OMG, dimata orang udah
deh kayanya aku udah dianggap freak alias kacau. Otakku yang selalu focus pada
satu tujuan, tepat sasaran dan tanpa pertimbangan akal sehat kadang aku merasa
ada orang yang disakiti karenanya. Bisa dibilang aku tuh tipe orang yang gak
mau tahu pokonya sesuatu yang udah direncanain mateng-mateng itu musti beres
res.. bodo amat orangnya mau rido ato ikhlas juga, yang penting aku... dengan
rancangan dan tujuan yang telah dibuat sebelumnya menyelesaikan setiap
pekerjaan dengan tepat waktu dan penuh prestasi.
Namun aku sadar,
kecepatan masing-masing individu adalah berbeda pada kapasitasnya
masing-masing.
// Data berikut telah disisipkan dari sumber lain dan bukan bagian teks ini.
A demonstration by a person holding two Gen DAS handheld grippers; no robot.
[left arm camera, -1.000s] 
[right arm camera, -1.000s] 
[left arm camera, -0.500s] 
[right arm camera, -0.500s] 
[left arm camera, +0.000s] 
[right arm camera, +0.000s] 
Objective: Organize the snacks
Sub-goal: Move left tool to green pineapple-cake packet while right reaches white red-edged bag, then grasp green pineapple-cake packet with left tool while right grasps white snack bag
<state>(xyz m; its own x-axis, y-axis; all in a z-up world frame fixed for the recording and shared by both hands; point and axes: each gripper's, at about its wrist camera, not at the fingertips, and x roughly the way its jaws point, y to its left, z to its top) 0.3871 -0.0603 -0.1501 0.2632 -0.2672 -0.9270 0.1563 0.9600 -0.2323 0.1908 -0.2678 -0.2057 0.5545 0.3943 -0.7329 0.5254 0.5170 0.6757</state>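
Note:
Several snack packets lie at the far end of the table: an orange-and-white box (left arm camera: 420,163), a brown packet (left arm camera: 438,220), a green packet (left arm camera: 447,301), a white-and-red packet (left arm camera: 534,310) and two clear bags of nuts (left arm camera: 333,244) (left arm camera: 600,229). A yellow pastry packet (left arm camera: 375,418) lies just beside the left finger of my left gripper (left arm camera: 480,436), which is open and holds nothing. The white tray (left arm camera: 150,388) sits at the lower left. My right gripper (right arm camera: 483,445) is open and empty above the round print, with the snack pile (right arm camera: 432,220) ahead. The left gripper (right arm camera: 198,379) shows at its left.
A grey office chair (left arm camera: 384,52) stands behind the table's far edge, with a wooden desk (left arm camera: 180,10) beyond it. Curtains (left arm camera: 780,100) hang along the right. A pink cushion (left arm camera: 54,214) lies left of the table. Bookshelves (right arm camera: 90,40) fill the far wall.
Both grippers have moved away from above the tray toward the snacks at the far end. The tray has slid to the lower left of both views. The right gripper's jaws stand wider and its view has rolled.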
Aku gak bisa maksain kehendakku untuk mencapai tujuan itu
setepat yang aku kira, sementara oranglain diambang batas kemampuannya.
Pertimbangan lain yang aku dapetin adalah ternyata terlalu fokus pada one
thing itu bisa membuat sesuatu lain yang menopang tujuan itu di abaikan.
Karena terlalu focus pada tujuan, aku kadang selalu melupakan bahwa subjek yang
mengerjakan pekerjaan itu bukanlah aku seorang, melainkan ada manusia lain yang
juga sama-sama mempunyai perasaan, yang patut dihormati dan dijaga.
Kadang aku juga suka
mengkontemplasi diriku sendiri dan memikirkan sebenarnya jika aku jadi sudut
pandang orang lain dan melihat diriku sendiri, maka apa yang aku akan pikirkan
terhadap diriku? Aku memikirkan bahwa aku adalah seseorang yang keras kepala
dan ambisius pada pencapaian. Namun disisi lain aku memikirkan bahwa aku adalah
seseorang yang rapuh dan berusaha terlihat tegar di muka, namun stress dan
galau ketika pulang. Disisi yang lainnya lagi, sebagai seseorang yang tak
mempunyai pendirian. Ah tuhan, jadi aku ini seperti apa???? Jika ada pepatah
hanya dirimu yang mengetahui kamu, maka tetap saja aku tak bisa memahaminya,
karena ternyata ada jutaan kemungkinan persepsi orang lain atas penilaian
kualitas diriku. Nah yang jadi permasalahan adalah bahkan untuk sampai tahap
identifikasi saja aku gak bisa. Gak bisa memahami diriku yang seutuhnya. Bodohnya
aku kan gitu, diri sendiri saja gak bisa dipahami. Yaallah. Kini yang aku
perlukan hanya ingin menumpahkan segala keluh kesahku pada seseorang yang bisa
mengerti aku dan bisa memahamiku dari segi manusia yang lemah.